* WHAT TO DO *
Your answer should consist of the complete listing, repeated verbatim.

::::::::::

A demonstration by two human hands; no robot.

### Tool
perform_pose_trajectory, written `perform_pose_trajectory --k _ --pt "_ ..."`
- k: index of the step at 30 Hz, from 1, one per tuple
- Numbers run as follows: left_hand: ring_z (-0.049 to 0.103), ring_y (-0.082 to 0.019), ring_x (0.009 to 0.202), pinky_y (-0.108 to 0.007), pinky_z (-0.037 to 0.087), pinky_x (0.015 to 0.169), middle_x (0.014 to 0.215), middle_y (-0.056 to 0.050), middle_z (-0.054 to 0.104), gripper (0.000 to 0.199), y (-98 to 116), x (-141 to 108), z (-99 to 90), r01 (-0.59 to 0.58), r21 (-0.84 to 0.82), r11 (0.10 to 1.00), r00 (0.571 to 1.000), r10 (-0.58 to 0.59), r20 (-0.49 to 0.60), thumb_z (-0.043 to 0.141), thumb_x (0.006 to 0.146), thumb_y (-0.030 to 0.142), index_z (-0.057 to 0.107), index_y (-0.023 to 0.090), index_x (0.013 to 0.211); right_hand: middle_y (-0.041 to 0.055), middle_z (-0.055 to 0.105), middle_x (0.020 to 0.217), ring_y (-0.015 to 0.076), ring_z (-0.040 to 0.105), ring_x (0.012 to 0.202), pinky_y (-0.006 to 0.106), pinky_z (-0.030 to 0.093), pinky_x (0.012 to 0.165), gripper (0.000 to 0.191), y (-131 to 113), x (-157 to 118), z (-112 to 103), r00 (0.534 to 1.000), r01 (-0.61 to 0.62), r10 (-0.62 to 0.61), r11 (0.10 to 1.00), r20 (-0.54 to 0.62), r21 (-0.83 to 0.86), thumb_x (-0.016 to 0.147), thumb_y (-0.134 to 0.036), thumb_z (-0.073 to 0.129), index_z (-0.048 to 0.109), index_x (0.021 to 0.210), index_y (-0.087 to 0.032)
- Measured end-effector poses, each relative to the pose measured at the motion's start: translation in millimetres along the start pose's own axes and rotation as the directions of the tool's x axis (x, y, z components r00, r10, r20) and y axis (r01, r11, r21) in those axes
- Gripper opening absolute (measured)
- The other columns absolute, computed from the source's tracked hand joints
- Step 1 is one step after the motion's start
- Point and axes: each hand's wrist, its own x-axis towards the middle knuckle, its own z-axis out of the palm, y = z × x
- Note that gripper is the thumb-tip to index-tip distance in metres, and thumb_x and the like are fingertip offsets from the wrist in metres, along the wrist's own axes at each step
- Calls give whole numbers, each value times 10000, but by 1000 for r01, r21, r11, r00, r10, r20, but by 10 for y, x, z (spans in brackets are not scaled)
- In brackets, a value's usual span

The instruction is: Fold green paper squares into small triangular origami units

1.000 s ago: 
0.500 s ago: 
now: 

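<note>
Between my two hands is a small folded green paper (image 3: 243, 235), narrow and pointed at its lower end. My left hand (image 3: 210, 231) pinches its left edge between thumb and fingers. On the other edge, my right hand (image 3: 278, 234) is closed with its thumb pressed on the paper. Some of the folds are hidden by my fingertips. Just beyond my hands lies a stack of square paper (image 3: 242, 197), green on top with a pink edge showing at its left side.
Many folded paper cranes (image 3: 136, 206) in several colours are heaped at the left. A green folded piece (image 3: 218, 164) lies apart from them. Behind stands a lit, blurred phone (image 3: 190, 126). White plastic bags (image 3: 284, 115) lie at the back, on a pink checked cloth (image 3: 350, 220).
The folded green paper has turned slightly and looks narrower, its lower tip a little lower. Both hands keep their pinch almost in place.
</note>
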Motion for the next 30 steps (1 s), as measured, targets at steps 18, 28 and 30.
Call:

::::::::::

* SOLUTION TO THE PROBLEM *
A demonstration by two human hands; no robot.

### Tool
perform_pose_trajectory, written `perform_pose_trajectory --k _ --pt "_ ..."`
- k: index of the step at 30 Hz, from 1, one per tuple
- Numbers run as follows: left_hand: ring_z (-0.049 to 0.103), ring_y (-0.082 to 0.019), ring_x (0.009 to 0.202), pinky_y (-0.108 to 0.007), pinky_z (-0.037 to 0.087), pinky_x (0.015 to 0.169), middle_x (0.014 to 0.215), middle_y (-0.056 to 0.050), middle_z (-0.054 to 0.104), gripper (0.000 to 0.199), y (-98 to 116), x (-141 to 108), z (-99 to 90), r01 (-0.59 to 0.58), r21 (-0.84 to 0.82), r11 (0.10 to 1.00), r00 (0.571 to 1.000), r10 (-0.58 to 0.59), r20 (-0.49 to 0.60), thumb_z (-0.043 to 0.141), thumb_x (0.006 to 0.146), thumb_y (-0.030 to 0.142), index_z (-0.057 to 0.107), index_y (-0.023 to 0.090), index_x (0.013 to 0.211); right_hand: middle_y (-0.041 to 0.055), middle_z (-0.055 to 0.105), middle_x (0.020 to 0.217), ring_y (-0.015 to 0.076), ring_z (-0.040 to 0.105), ring_x (0.012 to 0.202), pinky_y (-0.006 to 0.106), pinky_z (-0.030 to 0.093), pinky_x (0.012 to 0.165), gripper (0.000 to 0.191), y (-131 to 113), x (-157 to 118), z (-112 to 103), r00 (0.534 to 1.000), r01 (-0.61 to 0.62), r10 (-0.62 to 0.61), r11 (0.10 to 1.00), r20 (-0.54 to 0.62), r21 (-0.83 to 0.86), thumb_x (-0.016 to 0.147), thumb_y (-0.134 to 0.036), thumb_z (-0.073 to 0.129), index_z (-0.048 to 0.109), index_x (0.021 to 0.210), index_y (-0.087 to 0.032)
- Measured end-effector poses, each relative to the pose measured at the motion's start: translation in millimetres along the start pose's own axes and rotation as the directions of the tool's x axis (x, y, z components r00, r10, r20) and y axis (r01, r11, r21) in those axes
- Gripper opening absolute (measured)
- The other columns absolute, computed from the source's tracked hand joints
- Step 1 is one step after the motion's start
- Point and axes: each hand's wrist, its own x-axis towards the middle knuckle, its own z-axis out of the palm, y = z × x
- Note that gripper is the thumb-tip to index-tip distance in metres, and thumb_x and the like are fingertip offsets from the wrist in metres, along the wrist's own axes at each step
- Calls give whole numbers, each value times 10000, but by 1000 for r01, r21, r11, r00, r10, r20, but by 10 for y, x, z (spans in brackets are not scaled)
- In brackets, a value's usual span

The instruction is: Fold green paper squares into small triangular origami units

1.000 s ago: 
0.500 s ago: 
now: 

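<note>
Between my two hands is a small folded green paper (image 3: 243, 235), narrow and pointed at its lower end. My left hand (image 3: 210, 231) pinches its left edge between thumb and fingers. On the other edge, my right hand (image 3: 278, 234) is closed with its thumb pressed on the paper. Some of the folds are hidden by my fingertips. Just beyond my hands lies a stack of square paper (image 3: 242, 197), green on top with a pink edge showing at its left side.
Many folded paper cranes (image 3: 136, 206) in several colours are heaped at the left. A green folded piece (image 3: 218, 164) lies apart from them. Behind stands a lit, blurred phone (image 3: 190, 126). White plastic bags (image 3: 284, 115) lie at the back, on a pink checked cloth (image 3: 350, 220).
The folded green paper has turned slightly and looks narrower, its lower tip a little lower. Both hands keep their pinch almost in place.
</note>
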Motion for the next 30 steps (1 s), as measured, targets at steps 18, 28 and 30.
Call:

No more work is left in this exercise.